According to a Harvard TH Chan School of Public Health study, close to half of the cancer cases in the United States could be prevented by maintaining healthy lifestyle behaviors. The study looked at the following behaviors which correlated with a lower incidence of cancer:
- Not smoking or using tobacco
- Maintaining a healthy weight
- Increased physical activity
- None to moderate alcohol intake
- Healthy diet
What are the risks of unhealthy behaviors?
- Smoking is the most preventable cause of cancer worldwide.
- It causes at least 15 different types of cancer including cancer of the lung, larynx (voice box), mouth, esophagus, throat, bladder, kidney, liver, stomach, pancreas, colon, rectum, and cervix.

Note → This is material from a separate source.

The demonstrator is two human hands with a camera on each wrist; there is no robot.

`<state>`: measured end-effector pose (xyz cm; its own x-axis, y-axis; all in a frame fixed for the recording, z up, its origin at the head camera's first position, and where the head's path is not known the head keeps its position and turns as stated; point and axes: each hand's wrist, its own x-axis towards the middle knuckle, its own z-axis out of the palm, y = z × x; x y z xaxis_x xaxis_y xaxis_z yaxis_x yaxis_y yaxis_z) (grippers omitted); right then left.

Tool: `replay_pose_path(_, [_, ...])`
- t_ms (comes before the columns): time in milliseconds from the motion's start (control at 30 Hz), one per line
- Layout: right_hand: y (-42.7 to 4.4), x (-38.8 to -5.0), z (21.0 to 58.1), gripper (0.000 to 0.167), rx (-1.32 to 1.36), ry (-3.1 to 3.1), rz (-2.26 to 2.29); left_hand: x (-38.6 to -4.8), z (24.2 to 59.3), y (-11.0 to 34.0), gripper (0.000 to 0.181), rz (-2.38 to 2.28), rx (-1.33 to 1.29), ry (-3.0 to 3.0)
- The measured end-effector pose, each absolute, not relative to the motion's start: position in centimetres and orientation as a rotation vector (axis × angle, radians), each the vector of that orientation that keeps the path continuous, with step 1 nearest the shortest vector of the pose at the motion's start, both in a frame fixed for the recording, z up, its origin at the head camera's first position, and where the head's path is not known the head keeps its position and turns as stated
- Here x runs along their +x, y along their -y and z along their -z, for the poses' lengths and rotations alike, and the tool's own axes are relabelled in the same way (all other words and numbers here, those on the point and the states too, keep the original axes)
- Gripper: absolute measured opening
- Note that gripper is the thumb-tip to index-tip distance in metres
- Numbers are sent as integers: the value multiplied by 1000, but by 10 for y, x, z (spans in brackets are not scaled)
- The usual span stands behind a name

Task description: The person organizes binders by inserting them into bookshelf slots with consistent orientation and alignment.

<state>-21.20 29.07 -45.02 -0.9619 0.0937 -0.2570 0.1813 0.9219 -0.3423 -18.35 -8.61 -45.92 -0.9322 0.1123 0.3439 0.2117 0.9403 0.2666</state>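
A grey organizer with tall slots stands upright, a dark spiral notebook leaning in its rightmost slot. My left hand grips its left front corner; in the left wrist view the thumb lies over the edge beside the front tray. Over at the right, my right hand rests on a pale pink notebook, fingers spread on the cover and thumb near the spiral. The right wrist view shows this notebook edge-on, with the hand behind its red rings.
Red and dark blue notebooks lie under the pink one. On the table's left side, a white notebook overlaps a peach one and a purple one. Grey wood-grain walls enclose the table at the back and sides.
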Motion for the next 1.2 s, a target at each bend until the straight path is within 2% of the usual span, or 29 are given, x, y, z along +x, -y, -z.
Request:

- Smoking not only causes many cancers, but evidence suggests that it might also affect cancer treatment.
- According to research from the American Cancer Society, being overweight is believed to be responsible for approximately 11% of cancers in women and 5% of cancers in men in the United States.
- Obesity was accountable for about 7% of all cancer deaths.
- Being overweight or having obesity is linked to a higher risk of approximately 13 types of cancer including breast, colorectal, uterine, ovarian, pancreatic, liver, and stomach.
- According to the American Institute of Cancer Research, a study found that being too sedentary increases the risk of three cancers: colon, endometrial, and lung.
- Roswell Park Comprehensive Cancer Center researchers found habitually inactive patients were more likely to die of cancer.
- There is a strong scientific agreement that drinking alcohol can cause several types of cancer including head/neck, esophageal, liver, breast, and colorectal.
- The Journal of the National Cancer Institute Spectrum published a study showing a significant number of cancer cases are associated with poor diet.
- In the United States, it showed 61% of an adult’s diet consists of ultra-processed foods such as snacks, desserts, and ready-to-eat or -heated meals.
- The study found an estimated 80,110 new cancer cases among adults in the United States in 2015 were attributable to eating a poor diet.
What are the benefits of healthy behaviors?
- 20 minutes: blood pressure and heart rate return to normal.
- 3 months: circulation improves and lung function increases.
- 1 year: heart disease is half that of someone still using tobacco and heart attack risk drops dramatically.
- 5 years: mouth, throat, esophagus, and bladder cancers are reduced by half and cervical cancer falls to that of a non-smoker.
- 10 years: dying from lung cancer is about one-half that of a person who still smokes.
- Obesity is a risk factor for cancer, and the good news is that it is reversible.
- Maintaining a healthy weight with BMI 18.5-27.5 will improve quality of life and reduce the risk of cancer
- According to Cancer.Net, losing as little as 5% to 10% of your total body weight can reduce your risk of developing cancer.
- For most people, exercise is safe and helpful before, during, and after cancer treatment.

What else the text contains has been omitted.